Task goal »
Reproduce the data exactly as given, except for any images.

Collected material »
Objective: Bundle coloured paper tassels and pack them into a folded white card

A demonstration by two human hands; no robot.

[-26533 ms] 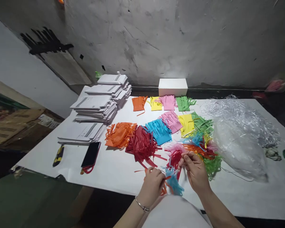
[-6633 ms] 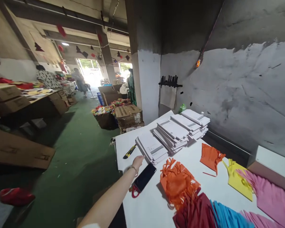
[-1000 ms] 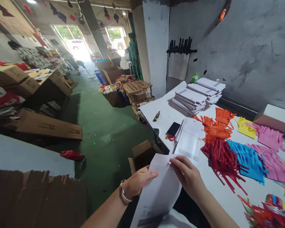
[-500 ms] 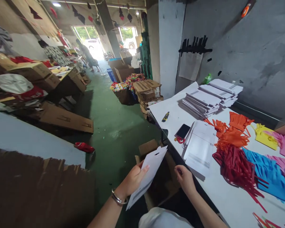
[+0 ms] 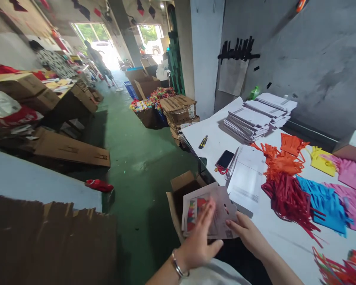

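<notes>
A flat white packet point(image 5: 222, 213) with a colourful print on its face is held above an open cardboard box point(image 5: 180, 189) beside the table edge. My right hand point(image 5: 247, 234) grips the packet's lower right edge, fingers pinched on it. My left hand point(image 5: 200, 236), with a bracelet on the wrist, has its fingers stretched flat against the packet's front; it is a little smeared by motion. A loose pile of white packets point(image 5: 247, 174) lies on the white table point(image 5: 284, 245) just beyond my hands.
Further back on the table lie a phone point(image 5: 224, 159), a yellow-black knife point(image 5: 203, 141), stacks of white packets point(image 5: 249, 118), and orange point(image 5: 280, 160), red point(image 5: 287, 198) and blue point(image 5: 322, 202) fringed papers. Cardboard boxes point(image 5: 178, 109) line the green floor. A person stands far off near the doorway.
The packet has turned so that its printed side faces me and has moved right. My right hand has taken hold of it. My left hand has let go and now lies flat on it.
</notes>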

Result »
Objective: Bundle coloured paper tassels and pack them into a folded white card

A demonstration by two human hands; no robot.

[-26533 ms] 
[-6633 ms] 
[-1000 ms] 
[-500 ms] 
[+0 ms] 

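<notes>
A flat white packet point(image 5: 222, 213) with a colourful print on its face is held above an open cardboard box point(image 5: 180, 189) beside the table edge. My right hand point(image 5: 247, 234) grips the packet's lower right edge, fingers pinched on it. My left hand point(image 5: 200, 236), with a bracelet on the wrist, has its fingers stretched flat against the packet's front; it is a little smeared by motion. A loose pile of white packets point(image 5: 247, 174) lies on the white table point(image 5: 284, 245) just beyond my hands.
Further back on the table lie a phone point(image 5: 224, 159), a yellow-black knife point(image 5: 203, 141), stacks of white packets point(image 5: 249, 118), and orange point(image 5: 280, 160), red point(image 5: 287, 198) and blue point(image 5: 322, 202) fringed papers. Cardboard boxes point(image 5: 178, 109) line the green floor. A person stands far off near the doorway.
The packet has turned so that its printed side faces me and has moved right. My right hand has taken hold of it. My left hand has let go and now lies flat on it.
</notes>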

For this exercise, the work is now complete.